TASK INPUT |
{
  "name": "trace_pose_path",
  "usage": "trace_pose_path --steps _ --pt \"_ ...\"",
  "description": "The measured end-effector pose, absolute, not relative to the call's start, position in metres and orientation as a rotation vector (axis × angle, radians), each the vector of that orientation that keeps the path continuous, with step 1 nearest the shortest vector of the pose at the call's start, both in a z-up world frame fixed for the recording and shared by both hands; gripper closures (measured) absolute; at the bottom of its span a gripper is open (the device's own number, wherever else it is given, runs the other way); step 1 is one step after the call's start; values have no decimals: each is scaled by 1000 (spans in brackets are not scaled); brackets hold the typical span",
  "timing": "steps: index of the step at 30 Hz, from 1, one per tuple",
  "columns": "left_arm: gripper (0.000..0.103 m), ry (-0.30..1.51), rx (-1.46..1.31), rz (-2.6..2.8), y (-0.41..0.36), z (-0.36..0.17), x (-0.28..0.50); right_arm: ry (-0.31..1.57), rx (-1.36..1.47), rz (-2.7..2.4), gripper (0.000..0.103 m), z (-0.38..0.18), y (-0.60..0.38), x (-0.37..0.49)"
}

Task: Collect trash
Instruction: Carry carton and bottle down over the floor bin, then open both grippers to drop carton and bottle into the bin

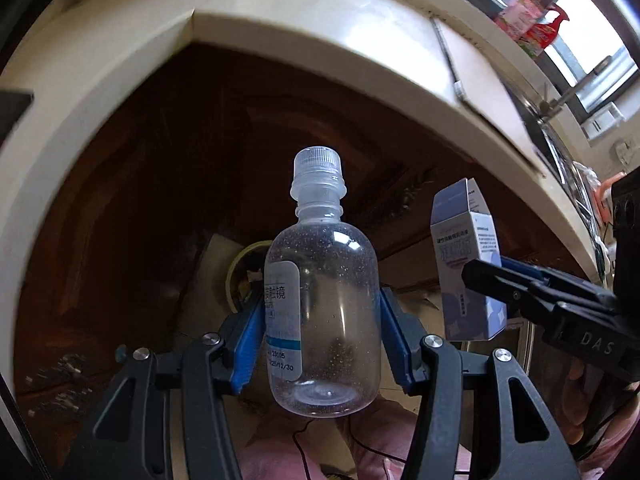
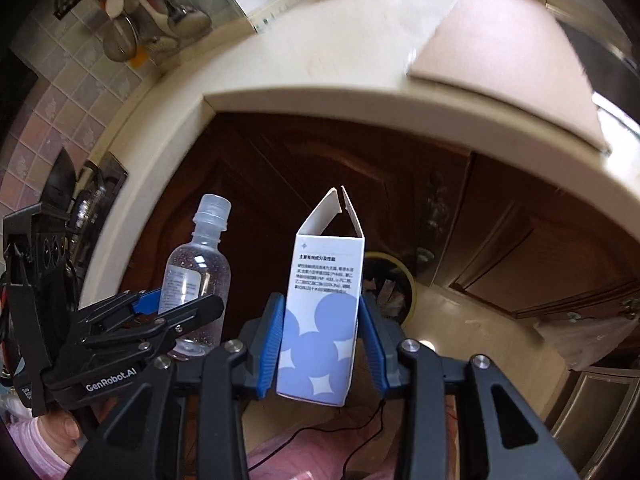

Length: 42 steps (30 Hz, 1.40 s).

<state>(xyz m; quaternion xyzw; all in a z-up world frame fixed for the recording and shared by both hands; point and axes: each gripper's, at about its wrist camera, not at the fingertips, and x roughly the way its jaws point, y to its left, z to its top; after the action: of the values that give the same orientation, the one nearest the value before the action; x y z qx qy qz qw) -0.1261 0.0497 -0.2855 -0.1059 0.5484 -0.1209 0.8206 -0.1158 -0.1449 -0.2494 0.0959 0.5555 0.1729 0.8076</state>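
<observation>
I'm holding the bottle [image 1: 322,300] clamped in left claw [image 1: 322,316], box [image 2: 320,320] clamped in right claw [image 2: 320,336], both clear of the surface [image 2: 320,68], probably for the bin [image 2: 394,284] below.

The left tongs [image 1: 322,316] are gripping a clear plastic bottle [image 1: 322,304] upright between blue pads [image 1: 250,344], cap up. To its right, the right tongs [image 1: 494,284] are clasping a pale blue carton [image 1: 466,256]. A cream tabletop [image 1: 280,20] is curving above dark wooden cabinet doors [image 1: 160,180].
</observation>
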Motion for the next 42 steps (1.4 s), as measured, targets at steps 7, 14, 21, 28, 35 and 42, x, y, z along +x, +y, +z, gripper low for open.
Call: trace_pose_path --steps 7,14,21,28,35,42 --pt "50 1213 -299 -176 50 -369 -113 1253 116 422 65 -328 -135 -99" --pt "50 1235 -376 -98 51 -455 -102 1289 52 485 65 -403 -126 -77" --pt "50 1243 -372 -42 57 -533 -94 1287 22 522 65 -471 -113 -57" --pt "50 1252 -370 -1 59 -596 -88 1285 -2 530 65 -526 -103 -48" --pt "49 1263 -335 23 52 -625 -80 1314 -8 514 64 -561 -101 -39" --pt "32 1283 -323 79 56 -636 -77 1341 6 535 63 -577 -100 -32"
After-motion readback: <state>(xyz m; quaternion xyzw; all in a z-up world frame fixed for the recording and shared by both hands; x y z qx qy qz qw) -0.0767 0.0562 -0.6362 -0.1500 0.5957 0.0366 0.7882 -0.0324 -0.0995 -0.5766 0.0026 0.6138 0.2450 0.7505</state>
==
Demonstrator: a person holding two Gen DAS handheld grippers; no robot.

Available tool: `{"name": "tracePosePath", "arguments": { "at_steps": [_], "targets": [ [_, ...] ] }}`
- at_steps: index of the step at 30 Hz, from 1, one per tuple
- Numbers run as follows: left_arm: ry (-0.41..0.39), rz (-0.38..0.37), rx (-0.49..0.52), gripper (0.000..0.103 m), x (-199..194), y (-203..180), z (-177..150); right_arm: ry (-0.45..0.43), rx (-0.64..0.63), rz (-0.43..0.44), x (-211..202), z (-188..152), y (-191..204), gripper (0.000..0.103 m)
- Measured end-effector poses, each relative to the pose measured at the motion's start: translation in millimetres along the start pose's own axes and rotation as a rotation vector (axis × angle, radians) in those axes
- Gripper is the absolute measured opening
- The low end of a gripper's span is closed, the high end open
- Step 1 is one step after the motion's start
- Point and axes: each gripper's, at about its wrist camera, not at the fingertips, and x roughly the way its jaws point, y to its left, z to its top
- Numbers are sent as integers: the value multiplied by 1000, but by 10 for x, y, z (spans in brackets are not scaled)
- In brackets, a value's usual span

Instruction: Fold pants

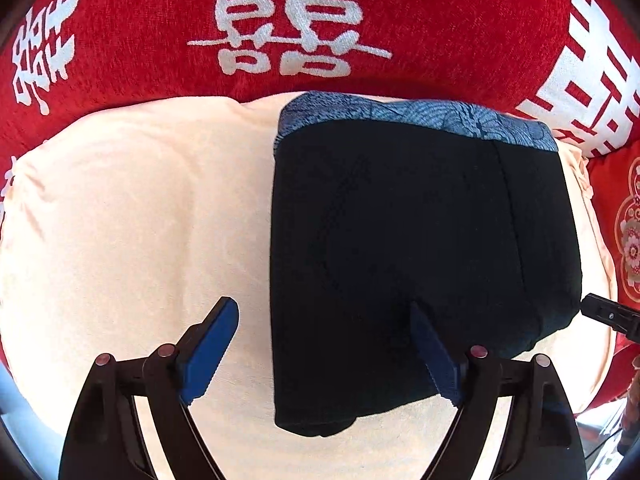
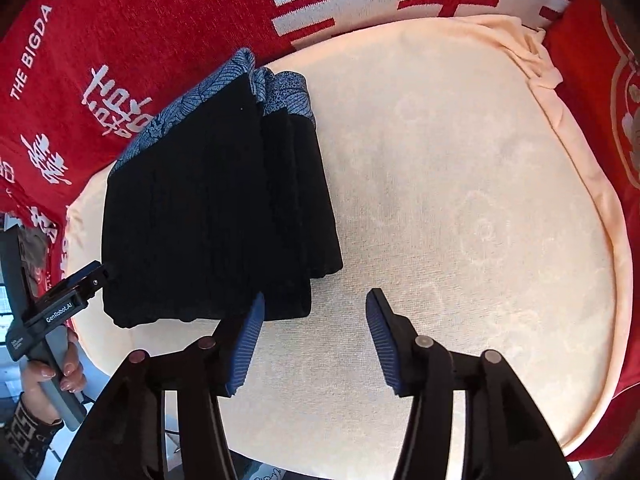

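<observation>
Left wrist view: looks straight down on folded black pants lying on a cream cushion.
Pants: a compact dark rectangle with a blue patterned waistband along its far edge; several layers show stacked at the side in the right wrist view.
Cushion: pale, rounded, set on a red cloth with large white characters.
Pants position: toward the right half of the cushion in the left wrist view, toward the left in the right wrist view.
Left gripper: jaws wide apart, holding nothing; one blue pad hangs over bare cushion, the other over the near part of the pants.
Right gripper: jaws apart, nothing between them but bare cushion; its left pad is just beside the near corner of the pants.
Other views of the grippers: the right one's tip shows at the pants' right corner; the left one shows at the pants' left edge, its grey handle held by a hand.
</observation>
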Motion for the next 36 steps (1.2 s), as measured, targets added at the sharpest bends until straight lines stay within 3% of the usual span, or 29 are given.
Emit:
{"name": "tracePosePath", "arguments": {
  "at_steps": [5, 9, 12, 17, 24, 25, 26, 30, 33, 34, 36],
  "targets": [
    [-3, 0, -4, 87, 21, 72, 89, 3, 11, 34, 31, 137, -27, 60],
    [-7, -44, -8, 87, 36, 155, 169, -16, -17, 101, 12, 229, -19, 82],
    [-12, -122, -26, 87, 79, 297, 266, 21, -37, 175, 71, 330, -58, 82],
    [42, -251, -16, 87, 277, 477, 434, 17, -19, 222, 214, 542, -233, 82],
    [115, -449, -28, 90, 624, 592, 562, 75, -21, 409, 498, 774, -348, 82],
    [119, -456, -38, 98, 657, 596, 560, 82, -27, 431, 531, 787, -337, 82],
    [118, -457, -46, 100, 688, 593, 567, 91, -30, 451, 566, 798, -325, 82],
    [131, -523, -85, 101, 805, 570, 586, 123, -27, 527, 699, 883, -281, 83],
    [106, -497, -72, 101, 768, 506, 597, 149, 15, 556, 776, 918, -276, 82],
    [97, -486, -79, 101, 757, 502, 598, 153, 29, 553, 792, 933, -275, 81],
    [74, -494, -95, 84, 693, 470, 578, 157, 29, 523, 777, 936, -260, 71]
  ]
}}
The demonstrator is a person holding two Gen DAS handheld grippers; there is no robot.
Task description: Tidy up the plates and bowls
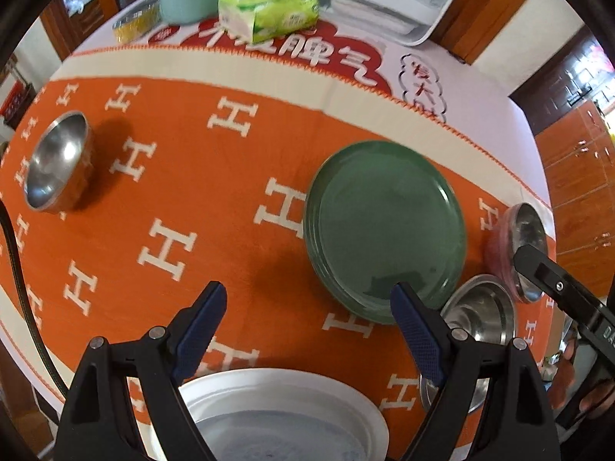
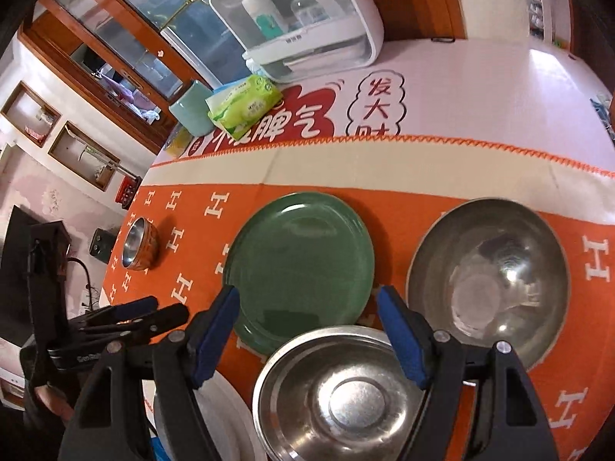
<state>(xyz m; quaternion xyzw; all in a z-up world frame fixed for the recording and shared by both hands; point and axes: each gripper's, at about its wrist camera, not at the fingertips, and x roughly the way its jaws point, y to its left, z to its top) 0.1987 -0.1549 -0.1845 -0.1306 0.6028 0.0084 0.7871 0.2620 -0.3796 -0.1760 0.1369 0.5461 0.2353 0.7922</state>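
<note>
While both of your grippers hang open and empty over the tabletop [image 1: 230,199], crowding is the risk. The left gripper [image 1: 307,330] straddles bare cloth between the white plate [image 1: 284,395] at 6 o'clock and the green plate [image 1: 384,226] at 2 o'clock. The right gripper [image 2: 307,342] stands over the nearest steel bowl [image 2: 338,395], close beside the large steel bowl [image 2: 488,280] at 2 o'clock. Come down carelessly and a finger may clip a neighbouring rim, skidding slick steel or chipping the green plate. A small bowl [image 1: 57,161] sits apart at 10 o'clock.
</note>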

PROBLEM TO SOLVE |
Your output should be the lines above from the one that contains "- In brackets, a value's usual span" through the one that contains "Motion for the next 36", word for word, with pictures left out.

WRITTEN RESPONSE |
- In brackets, a value's usual span

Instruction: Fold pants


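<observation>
Left wrist view: looks straight down on folded black pants lying on a cream cushion.
Pants: a compact dark rectangle with a blue patterned waistband along its far edge; several layers show stacked at the side in the right wrist view.
Cushion: pale, rounded, set on a red cloth with large white characters.
Pants position: toward the right half of the cushion in the left wrist view, toward the left in the right wrist view.
Left gripper: jaws wide apart, holding nothing; one blue pad hangs over bare cushion, the other over the near part of the pants.
Right gripper: jaws apart, nothing between them but bare cushion; its left pad is just beside the near corner of the pants.
Other views of the grippers: the right one's tip shows at the pants' right corner; the left one shows at the pants' left edge, its grey handle held by a hand.
</observation>
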Motion for the next 36 steps (1.2 s), as measured, targets added at the sharpest bends until straight lines stay within 3% of the usual span, or 29 are given.

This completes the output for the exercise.